What you should do |
Since only part of the material below is wanted, output exactly the lines from the one with "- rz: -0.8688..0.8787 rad" up to and including the one with "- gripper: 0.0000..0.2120".

Excerpted records |
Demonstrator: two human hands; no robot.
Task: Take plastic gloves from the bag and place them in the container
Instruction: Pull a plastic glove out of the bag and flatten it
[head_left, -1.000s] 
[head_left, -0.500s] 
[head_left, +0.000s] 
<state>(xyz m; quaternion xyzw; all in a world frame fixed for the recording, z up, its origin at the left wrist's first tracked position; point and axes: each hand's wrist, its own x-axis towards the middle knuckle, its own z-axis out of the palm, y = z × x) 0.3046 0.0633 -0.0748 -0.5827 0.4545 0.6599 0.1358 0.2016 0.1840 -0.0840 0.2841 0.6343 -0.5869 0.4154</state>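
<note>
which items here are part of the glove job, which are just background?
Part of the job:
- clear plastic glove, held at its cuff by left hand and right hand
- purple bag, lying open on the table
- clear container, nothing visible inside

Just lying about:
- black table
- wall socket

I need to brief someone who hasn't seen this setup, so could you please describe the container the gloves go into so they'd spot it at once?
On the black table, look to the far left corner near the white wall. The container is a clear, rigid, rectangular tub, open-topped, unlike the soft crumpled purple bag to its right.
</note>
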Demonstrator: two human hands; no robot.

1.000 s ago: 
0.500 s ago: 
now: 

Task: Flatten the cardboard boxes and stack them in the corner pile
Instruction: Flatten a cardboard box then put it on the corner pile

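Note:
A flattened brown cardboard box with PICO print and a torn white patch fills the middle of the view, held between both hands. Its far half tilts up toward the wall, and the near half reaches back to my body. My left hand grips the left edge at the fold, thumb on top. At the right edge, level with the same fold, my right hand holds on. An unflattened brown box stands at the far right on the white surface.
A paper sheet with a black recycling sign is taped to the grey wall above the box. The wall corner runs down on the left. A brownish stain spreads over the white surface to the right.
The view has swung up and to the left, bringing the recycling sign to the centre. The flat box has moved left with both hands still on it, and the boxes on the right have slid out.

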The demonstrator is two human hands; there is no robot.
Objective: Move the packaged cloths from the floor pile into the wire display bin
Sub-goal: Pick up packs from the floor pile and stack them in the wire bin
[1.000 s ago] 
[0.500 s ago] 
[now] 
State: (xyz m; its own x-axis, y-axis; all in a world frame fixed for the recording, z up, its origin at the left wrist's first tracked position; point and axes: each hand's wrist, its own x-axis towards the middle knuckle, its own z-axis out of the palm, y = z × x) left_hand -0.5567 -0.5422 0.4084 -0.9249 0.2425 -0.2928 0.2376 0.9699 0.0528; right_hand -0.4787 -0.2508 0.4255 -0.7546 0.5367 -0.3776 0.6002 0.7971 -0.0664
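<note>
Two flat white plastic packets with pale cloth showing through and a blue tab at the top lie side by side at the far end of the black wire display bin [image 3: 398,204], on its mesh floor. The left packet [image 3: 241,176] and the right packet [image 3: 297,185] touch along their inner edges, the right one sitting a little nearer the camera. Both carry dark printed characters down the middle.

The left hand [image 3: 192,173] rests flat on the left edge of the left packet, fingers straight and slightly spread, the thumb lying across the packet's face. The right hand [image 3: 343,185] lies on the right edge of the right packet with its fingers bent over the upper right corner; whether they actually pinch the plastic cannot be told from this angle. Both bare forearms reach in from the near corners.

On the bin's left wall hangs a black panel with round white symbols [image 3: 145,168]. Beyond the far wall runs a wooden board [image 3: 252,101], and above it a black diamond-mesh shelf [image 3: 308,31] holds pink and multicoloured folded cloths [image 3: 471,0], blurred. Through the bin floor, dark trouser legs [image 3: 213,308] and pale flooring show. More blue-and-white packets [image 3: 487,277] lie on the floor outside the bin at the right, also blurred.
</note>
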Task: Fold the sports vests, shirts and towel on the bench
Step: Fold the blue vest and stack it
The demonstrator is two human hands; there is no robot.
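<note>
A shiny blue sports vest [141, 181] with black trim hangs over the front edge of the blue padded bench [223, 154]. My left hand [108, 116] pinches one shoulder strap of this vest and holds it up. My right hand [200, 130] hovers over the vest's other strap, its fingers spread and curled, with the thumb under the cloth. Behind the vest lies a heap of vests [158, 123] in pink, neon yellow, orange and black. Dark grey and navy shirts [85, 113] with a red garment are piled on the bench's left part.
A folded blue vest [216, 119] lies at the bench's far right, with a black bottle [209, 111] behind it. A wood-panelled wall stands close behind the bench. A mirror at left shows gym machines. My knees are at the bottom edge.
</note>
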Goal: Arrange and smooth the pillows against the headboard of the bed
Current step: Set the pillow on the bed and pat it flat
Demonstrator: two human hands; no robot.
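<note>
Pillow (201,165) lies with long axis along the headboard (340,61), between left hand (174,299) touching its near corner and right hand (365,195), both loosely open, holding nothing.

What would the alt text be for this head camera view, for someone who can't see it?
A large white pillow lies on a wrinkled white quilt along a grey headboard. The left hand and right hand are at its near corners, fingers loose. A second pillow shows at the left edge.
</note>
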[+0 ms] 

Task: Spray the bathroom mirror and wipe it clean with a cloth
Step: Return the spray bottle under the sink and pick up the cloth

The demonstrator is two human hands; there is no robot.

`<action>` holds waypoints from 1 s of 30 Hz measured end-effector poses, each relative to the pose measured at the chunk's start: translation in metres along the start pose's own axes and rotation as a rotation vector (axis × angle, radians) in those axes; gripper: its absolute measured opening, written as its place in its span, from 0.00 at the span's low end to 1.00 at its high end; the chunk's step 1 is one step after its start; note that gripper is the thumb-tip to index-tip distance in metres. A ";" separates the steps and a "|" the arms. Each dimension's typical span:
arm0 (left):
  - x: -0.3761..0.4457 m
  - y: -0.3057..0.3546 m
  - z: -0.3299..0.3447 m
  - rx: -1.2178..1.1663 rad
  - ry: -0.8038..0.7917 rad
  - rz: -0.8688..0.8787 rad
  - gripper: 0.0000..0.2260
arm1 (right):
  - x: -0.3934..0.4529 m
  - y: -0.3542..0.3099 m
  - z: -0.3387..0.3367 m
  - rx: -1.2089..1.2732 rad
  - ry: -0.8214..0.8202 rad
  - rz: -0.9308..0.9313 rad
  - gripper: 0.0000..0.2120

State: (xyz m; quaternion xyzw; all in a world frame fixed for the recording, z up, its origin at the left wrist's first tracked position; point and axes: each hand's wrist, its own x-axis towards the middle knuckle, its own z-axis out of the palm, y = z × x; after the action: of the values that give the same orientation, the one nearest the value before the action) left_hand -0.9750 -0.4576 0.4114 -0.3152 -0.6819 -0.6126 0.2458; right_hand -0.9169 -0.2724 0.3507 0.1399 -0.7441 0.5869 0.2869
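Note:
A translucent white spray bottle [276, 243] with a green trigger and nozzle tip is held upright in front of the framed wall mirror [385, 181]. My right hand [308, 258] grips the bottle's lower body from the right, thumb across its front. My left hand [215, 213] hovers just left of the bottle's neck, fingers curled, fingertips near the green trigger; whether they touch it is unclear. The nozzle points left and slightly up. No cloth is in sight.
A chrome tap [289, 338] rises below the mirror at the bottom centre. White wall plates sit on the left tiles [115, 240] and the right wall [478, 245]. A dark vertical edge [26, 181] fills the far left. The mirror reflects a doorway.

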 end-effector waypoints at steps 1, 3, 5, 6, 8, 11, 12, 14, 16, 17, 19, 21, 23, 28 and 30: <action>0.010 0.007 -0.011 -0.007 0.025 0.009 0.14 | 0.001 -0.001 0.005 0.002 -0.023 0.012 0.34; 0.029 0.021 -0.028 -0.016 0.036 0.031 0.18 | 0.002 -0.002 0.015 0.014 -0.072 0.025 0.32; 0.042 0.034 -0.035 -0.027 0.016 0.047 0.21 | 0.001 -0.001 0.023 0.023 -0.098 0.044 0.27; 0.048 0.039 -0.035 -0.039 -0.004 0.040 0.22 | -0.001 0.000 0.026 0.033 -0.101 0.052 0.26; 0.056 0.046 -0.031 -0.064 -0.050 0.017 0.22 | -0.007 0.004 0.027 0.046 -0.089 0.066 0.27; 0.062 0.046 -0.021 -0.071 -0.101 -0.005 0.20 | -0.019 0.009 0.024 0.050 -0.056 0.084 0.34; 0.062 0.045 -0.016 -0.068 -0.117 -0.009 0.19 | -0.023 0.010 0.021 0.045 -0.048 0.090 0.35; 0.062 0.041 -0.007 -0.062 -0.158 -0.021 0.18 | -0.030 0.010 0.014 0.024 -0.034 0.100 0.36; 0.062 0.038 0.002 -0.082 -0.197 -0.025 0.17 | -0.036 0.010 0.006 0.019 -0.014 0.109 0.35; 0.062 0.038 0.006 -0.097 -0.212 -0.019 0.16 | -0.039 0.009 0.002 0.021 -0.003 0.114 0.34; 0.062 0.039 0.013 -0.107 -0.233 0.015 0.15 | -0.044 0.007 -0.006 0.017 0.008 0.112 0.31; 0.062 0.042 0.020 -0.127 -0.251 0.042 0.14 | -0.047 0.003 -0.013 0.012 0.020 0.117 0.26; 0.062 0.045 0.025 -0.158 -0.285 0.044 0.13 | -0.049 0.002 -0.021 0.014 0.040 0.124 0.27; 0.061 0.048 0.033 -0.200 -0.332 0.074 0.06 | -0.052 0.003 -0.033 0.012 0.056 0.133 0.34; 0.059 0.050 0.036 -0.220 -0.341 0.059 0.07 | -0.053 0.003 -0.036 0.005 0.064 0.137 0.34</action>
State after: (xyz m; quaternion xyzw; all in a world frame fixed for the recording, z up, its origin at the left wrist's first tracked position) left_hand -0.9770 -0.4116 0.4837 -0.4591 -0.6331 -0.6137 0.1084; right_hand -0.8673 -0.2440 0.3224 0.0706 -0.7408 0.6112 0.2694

Written reply |
  - rz: -0.8688..0.8787 rad
  - gripper: 0.0000..0.2260
arm1 (right):
  - x: -0.3934..0.4529 m
  - y: -0.3542..0.3099 m
  - z: -0.3387..0.3367 m
  - rx: -1.2089..1.2732 rad
  - ry: -0.8214..0.8202 rad
  - rz: -0.9308..0.9313 rad
  - gripper: 0.0000..0.2120

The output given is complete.